Alors que les populations du Grand Libreville, comprenant la commune éponyme, les communes d’Akanda, d’Owendo, de Ntoum, mais aussi la station balnéaire de la Pointe-Denis sont en confinement strict depuis le lundi 13 avril dernier, Yaya Vichenzo, confiné lui aussi, a été sollicité par l’émission Appels sur l’Actualité pour livrer son point de vue à propos de ladite mesure. 

En effet, si l’humoriste reconnaît que le confinement est une situation « assez difficile » à laquelle la population « n’était pas préparée », il n’a cependant pas manqué d’exprimer son ressenti quant à l’application des mesures d’accompagnement annoncées par le gouvernement. « Il y a des mesures qui ne sont pas vraiment effectives, on a dit qu’elles devaient être appliquées, mais on attend toujours ». 

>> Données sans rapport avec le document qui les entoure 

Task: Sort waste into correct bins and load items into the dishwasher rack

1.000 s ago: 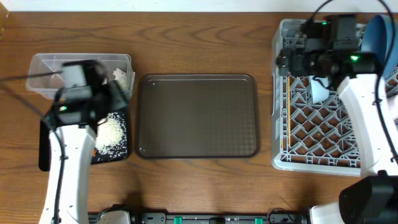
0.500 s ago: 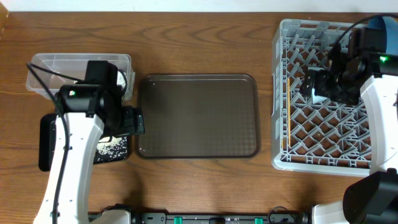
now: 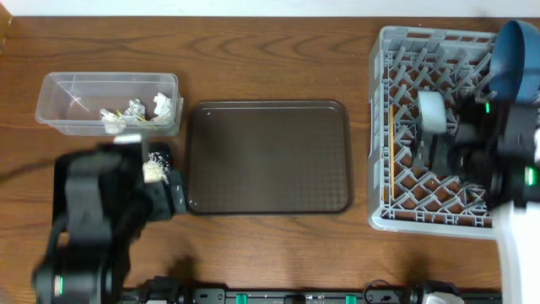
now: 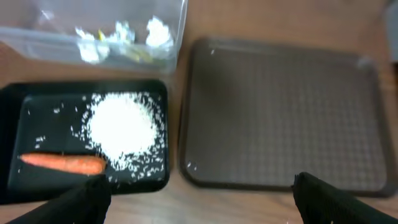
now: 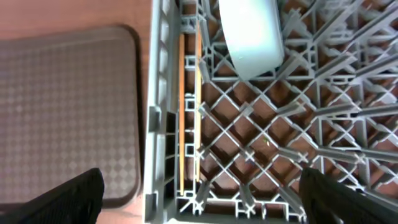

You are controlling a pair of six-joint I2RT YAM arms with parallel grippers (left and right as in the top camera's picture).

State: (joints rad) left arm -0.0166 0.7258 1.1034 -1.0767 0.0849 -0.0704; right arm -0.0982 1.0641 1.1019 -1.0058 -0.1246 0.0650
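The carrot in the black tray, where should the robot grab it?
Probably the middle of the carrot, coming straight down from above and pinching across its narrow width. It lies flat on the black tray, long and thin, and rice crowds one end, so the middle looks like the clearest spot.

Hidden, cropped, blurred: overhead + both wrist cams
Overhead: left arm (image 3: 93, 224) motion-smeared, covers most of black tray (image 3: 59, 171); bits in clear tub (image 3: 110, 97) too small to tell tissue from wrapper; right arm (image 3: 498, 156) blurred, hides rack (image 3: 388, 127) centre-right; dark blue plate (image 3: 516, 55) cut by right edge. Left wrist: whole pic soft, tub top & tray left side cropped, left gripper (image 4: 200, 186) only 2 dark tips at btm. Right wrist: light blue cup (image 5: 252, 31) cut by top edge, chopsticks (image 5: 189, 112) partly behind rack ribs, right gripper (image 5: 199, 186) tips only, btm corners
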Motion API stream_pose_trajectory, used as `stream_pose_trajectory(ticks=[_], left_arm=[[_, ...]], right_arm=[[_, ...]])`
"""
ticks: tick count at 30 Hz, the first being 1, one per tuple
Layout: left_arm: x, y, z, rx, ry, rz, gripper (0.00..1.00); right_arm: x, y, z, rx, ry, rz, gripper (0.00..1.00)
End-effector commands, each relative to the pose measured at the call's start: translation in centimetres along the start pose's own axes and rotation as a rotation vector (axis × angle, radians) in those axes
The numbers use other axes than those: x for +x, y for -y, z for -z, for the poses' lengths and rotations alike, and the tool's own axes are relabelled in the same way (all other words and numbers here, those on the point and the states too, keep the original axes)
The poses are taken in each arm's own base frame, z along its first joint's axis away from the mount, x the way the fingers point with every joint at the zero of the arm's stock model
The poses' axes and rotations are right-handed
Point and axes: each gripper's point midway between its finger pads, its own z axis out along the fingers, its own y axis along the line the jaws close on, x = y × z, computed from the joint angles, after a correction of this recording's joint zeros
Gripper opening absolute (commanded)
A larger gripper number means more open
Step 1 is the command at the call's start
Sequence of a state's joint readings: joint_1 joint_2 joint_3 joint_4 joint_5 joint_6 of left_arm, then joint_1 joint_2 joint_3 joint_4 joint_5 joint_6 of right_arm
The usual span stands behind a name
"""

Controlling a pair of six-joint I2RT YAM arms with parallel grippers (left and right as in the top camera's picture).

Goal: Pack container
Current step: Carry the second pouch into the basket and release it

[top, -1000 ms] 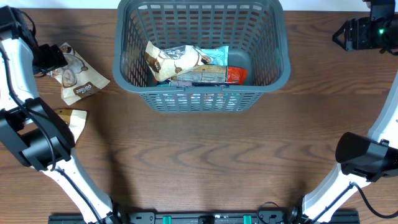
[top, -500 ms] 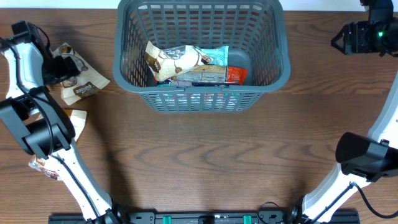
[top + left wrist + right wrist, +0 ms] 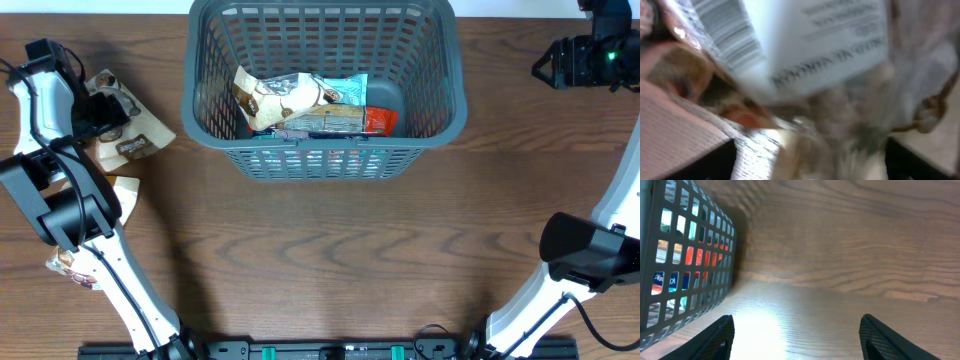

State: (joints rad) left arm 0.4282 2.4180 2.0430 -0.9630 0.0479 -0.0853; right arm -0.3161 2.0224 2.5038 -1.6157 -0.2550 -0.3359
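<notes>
The dark grey slotted container [image 3: 325, 150] stands at the back middle of the table and holds several snack packets [image 3: 300, 100]. A cream and brown snack packet [image 3: 135, 135] lies on the table to its left. My left gripper [image 3: 100, 112] is low over this packet. In the left wrist view the blurred packet [image 3: 830, 75] fills the frame between the wide-apart dark fingers [image 3: 700, 165], so the gripper is open around it. My right gripper [image 3: 545, 65] is open and empty, right of the container; the right wrist view shows the container wall [image 3: 685, 265] and bare wood between its fingertips [image 3: 795, 340].
Another cream packet [image 3: 120, 192] lies in front of the first one, partly under the left arm. A further packet [image 3: 68, 268] shows at the left edge beneath the arm. The container's right wall is near the right gripper.
My left gripper has moved right from the table's left edge onto the cream and brown packet, which shifted slightly. The right arm has barely moved.
</notes>
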Motion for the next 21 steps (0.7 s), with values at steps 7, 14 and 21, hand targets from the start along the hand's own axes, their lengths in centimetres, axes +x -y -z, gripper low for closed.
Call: stream_pose_trajectory(ticks=[7,14,21], left_arm=[[0.3,0.9,-0.6,-0.001,-0.011,-0.02,0.19],[0.9,1.7,-0.5,-0.002,-0.031,-0.04,0.06],[1.0,2.5,1.5,0.003,-0.014,-0.056,0.05]], right_arm=[[0.2,-0.6,-0.5,-0.022,-0.017,-0.014,0.66],[0.2,-0.6,-0.5,-0.022,-0.017,-0.014,0.66],[0.1,-0.6,-0.5,-0.021,-0.016,-0.013,0.66]])
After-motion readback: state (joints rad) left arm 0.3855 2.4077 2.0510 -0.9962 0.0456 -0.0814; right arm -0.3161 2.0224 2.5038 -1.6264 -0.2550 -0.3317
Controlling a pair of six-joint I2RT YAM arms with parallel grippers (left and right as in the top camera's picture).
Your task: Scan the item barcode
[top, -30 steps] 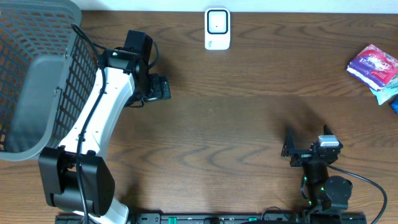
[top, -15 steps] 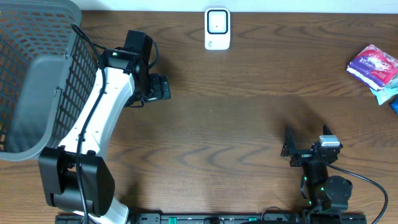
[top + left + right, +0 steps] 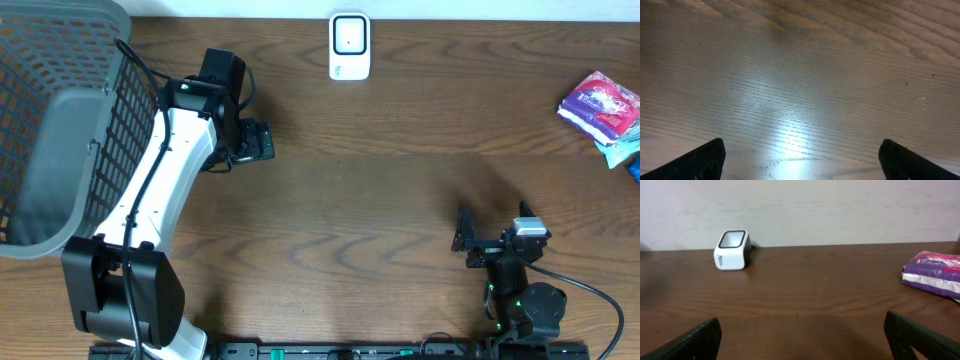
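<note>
Well, far to the left of the white scanner (image 3: 349, 46), a grey mesh basket (image 3: 50, 130) sits at the corner of the table (image 3: 400, 180). Between basket and scanner, a little toward the front, the left gripper (image 3: 258, 141) hangs over bare wood. Its jaws are spread wide with nothing between them, and its wrist view shows only tabletop beneath. The scanner stands at the back edge by the wall, with a dark-rimmed window on its top. Right of the scanner and well toward the front, the right gripper (image 3: 468, 240) sits low, jaws likewise fully apart and empty, pointing back toward the scanner. Far right of the scanner lies the purple packet (image 3: 600, 105), on the wood and well apart from both grippers, with something blue (image 3: 622, 150) just beside it.
</note>
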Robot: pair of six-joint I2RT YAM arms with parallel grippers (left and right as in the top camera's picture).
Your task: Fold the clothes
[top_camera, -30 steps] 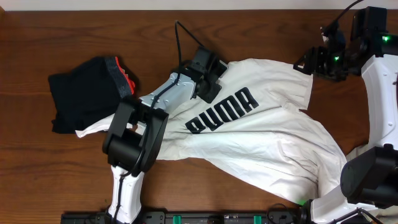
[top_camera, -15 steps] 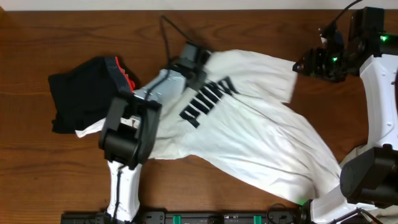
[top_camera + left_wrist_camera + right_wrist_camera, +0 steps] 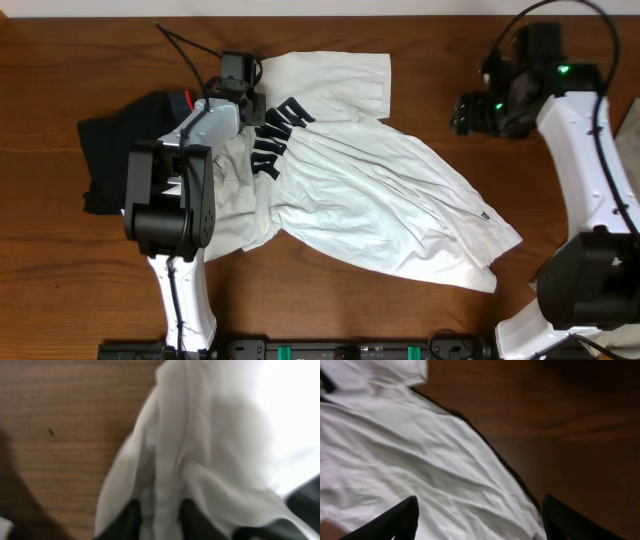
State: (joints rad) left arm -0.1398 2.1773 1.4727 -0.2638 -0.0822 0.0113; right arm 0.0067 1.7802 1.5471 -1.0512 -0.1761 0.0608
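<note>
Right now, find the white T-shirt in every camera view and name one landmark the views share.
Overhead: the white T-shirt runs from top centre down to the lower right, black letters at its upper left.
Left wrist: bunched folds fill the centre and right.
Right wrist: it covers the left half, its edge slanting to the bottom.
Shared landmark: the brown wooden table beside the shirt's edge.

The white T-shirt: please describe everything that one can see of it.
The white T-shirt is soft, creased cloth, lying crumpled and slanted on the wooden table, from upper left to lower right. Black block letters run down its left part, bunched and hard to read. One short sleeve lies flat at the top. The left gripper has cloth of the upper left edge between its fingers; the right gripper hovers open, apart from it.
</note>
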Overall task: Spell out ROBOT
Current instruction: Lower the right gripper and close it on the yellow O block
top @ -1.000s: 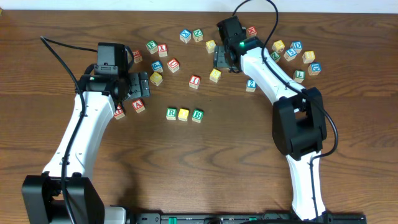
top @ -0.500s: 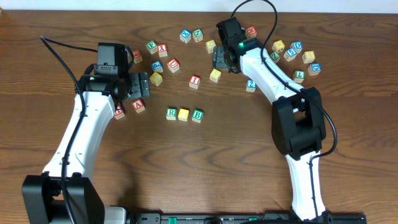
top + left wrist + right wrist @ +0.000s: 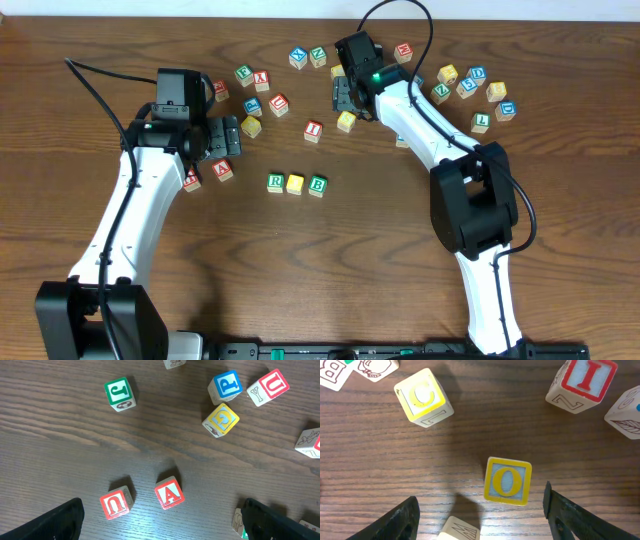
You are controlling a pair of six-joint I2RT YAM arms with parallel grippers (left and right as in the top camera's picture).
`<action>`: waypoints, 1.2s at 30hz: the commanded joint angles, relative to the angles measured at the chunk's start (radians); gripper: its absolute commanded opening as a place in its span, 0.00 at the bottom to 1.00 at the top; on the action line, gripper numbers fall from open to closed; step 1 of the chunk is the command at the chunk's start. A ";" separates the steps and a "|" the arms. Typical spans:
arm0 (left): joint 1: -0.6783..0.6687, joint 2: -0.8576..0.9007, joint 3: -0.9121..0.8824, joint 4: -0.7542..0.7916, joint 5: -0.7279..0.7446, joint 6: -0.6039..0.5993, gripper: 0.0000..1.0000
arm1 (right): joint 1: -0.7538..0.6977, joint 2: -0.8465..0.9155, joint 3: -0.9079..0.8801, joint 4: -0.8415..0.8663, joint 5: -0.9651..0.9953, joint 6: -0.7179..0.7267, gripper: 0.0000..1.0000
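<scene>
A short row stands mid-table in the overhead view: a green R block (image 3: 276,182), a yellow block (image 3: 295,184) and a green B block (image 3: 317,185). My right gripper (image 3: 343,95) is open and empty, hovering over a yellow O block (image 3: 346,121). In the right wrist view the O block (image 3: 507,481) lies on the wood between and just ahead of the open fingers (image 3: 480,520). My left gripper (image 3: 225,135) is open and empty above a red A block (image 3: 168,493) and a red U block (image 3: 116,503); its fingers (image 3: 160,522) frame them.
Loose blocks lie near the right gripper: a yellow C (image 3: 423,396) and a red I (image 3: 585,380). The left wrist view shows a green J (image 3: 120,393), a blue P (image 3: 225,386) and a yellow block (image 3: 220,419). Several more blocks cluster at far right (image 3: 478,90).
My right arm has shifted a little left and toward the far edge, so its gripper now sits over the O block. The left arm and the row have not moved.
</scene>
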 commanded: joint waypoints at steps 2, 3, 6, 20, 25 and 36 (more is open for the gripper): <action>0.004 -0.002 -0.010 -0.003 0.007 0.014 0.99 | -0.002 0.009 -0.004 0.003 0.043 -0.012 0.75; 0.004 -0.002 -0.010 -0.003 0.007 0.014 0.99 | -0.003 0.009 -0.004 0.003 0.046 -0.012 0.75; 0.004 -0.002 -0.010 -0.003 0.007 0.014 0.99 | -0.003 0.009 -0.004 0.004 0.050 -0.016 0.75; 0.004 -0.002 -0.010 -0.003 0.007 0.014 0.99 | -0.008 0.026 -0.005 0.020 0.069 -0.023 0.77; 0.004 -0.002 -0.010 -0.003 0.007 0.014 0.99 | -0.008 0.049 -0.005 0.017 0.068 -0.023 0.78; 0.004 -0.002 -0.010 -0.003 0.007 0.014 0.99 | -0.017 0.055 -0.005 0.026 0.069 -0.023 0.77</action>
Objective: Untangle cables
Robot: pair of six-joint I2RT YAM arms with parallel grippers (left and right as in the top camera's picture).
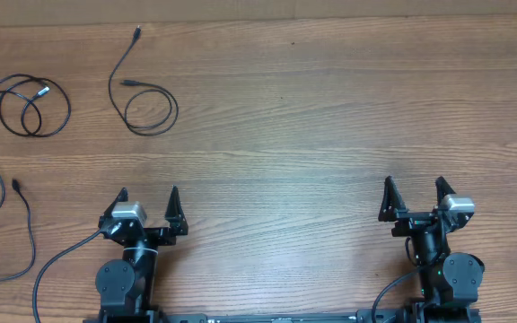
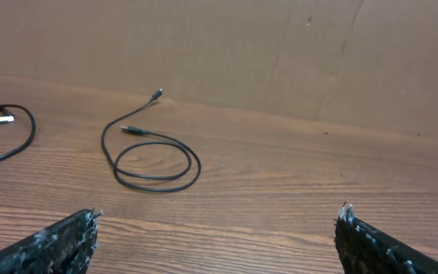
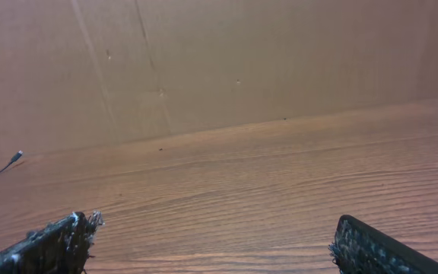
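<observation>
Left gripper [image 1: 148, 193]: jaws spread as wide as they go and holding nothing. It is parked low at the near edge of the surface, pointing at the cables but well short of them, so it looks like a waiting pose rather than a reach.
Right gripper [image 1: 414, 182]: equally wide open and empty, at the near edge on the other side. No cord lies near it, and its wrist view catches only a plug tip and a sliver of cord at the far left.
Surface [image 1: 330, 117]: wood-grain top, bare across the middle and right. All the cords are on the left side, so I judge any further work belongs to the left arm.
Cardboard wall [image 2: 242, 53]: stands along the far edge as a backdrop and touches no cable.
Edge cable [image 1: 29, 224]: the longest run, at the left border beside the left arm. A plug end shows and the cord trails off the frame. I cannot tell whether the curve above it is the same cord.
Coiled cable [image 1: 39, 90]: far left corner, with loops overlapping themselves and a pale plug inside. It is the only one that may need loosening.
Single-loop cable [image 1: 109, 85]: just right of the coil and apart from it. It makes one open ring with both ends free, and it lies ahead of the left gripper.
Progress: the cords lie separate from each other, so the task looks close to finished.
</observation>
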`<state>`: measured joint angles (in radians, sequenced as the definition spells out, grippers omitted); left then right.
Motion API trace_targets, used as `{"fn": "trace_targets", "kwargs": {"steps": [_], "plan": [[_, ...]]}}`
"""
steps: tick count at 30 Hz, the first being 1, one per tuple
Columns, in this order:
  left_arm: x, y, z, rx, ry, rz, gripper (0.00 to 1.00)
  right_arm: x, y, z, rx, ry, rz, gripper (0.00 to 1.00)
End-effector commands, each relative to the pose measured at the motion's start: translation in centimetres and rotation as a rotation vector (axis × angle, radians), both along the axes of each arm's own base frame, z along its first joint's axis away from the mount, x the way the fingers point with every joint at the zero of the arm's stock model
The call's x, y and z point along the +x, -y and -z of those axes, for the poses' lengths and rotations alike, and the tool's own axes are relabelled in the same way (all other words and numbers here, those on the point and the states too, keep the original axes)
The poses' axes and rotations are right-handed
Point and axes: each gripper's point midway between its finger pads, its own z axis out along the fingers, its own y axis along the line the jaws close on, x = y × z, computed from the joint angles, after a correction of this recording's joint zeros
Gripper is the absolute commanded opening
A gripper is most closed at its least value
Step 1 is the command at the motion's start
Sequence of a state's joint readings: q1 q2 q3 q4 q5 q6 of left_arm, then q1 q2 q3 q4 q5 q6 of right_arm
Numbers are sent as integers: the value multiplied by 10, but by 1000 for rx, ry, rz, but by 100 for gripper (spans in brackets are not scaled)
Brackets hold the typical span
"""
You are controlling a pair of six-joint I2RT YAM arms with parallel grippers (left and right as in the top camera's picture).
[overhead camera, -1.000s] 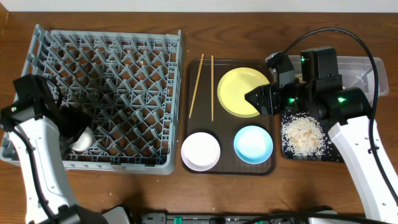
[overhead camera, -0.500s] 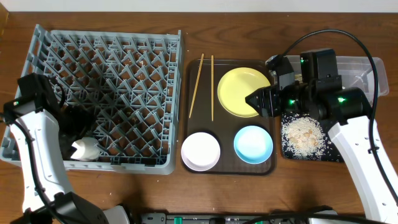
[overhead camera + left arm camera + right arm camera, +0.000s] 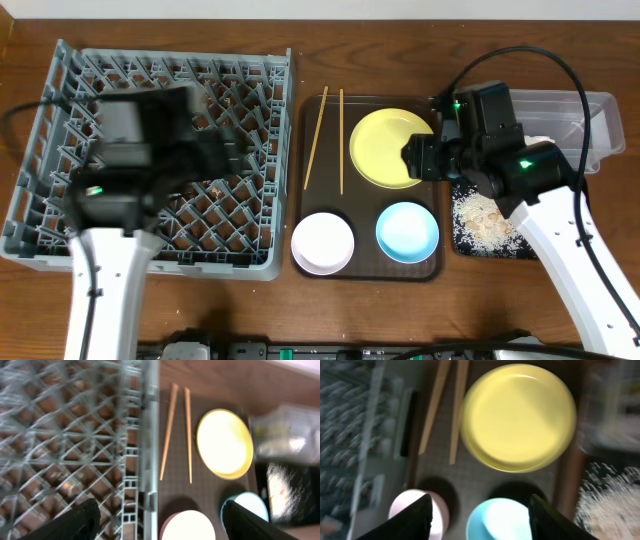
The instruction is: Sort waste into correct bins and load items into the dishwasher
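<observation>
Right gripper [image 3: 478, 504] spread wide, holding nothing | yellow plate [image 3: 519, 415] below, just ahead

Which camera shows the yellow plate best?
The right wrist view: the yellow plate is whole and biggest there. The left wrist view shows the plate whole but smaller, washed out. Overhead, the right arm hides its edge.

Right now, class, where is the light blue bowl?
In the overhead view, the light blue bowl sits at the near right corner of the brown serving tray, beside the pink bowl and in front of the yellow plate.
</observation>
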<state>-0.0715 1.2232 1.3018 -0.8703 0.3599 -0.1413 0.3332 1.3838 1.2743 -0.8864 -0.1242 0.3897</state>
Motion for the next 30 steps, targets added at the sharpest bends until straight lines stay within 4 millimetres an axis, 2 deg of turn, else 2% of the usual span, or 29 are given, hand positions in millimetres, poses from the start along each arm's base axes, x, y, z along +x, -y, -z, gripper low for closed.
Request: {"fn": "trace_targets", "kwargs": {"steps": [1,6,11,12,17,19,23,30], "plan": [[16,18,22,168,0,58,81,9,26,1,-38,-2,195,62],[41,86,61,173,-18,216,77,6,57,-4,-31,-15,279,65],[62,133,120,174,-72,279,70,-5,75,0,-36,-71,309,69],[68,140,136,185,-83,280,67,-9,75,3,-45,-89,305,70],[98,141,181,284,-65,177,64,-14,76,6,-59,-111,292,71],[108,144,189,291,-40,165,64,-15,74,7,-59,-112,288,71],[125,153,202,271,6,160,57,-15,72,9,-60,-113,279,72],[140,161,216,250,50,154,49,-18,70,17,-64,-130,275,72]]}}
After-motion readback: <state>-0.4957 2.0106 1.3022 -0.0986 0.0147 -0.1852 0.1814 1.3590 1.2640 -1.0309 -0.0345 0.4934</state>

Par ailleurs, soucieux de la condition des artistes face au Covid-19, Yaya Vichenzo en a profité pour glisser un message. Un cri d’alarme, sans doute, en solidarité aux acteurs culturels gabonais qui semblent être les grands oubliés des mesures socio-économiques annoncées par le chef de l’Etat. « La condition de l’artiste est dans un piteux état, je vous assure que c’est pas la joie », at-il confié au micro de Juan Gomez en évoquant le sempiternel problème des droits d’auteurs. « Au Gabon avec ce problème de droits d’auteurs que l’on n’a pas, une situation comme celle-ci où les artistes sont bloqués, confinés, avec des prestations annulées, est une pilule difficile à avaler ». 

Toutefois pour Yaya Vichenzo, alias Rocky Balboa, il n’est pas question de se laisser vaincre par le Covid-19. « C’est une situation difficile, mais qu’on l’accepte. Pour moi, le rire c’est vital. On en a besoin, et on en aura tjrs besoin. si on arrête, on ne vit plus », a-t-il indiqué.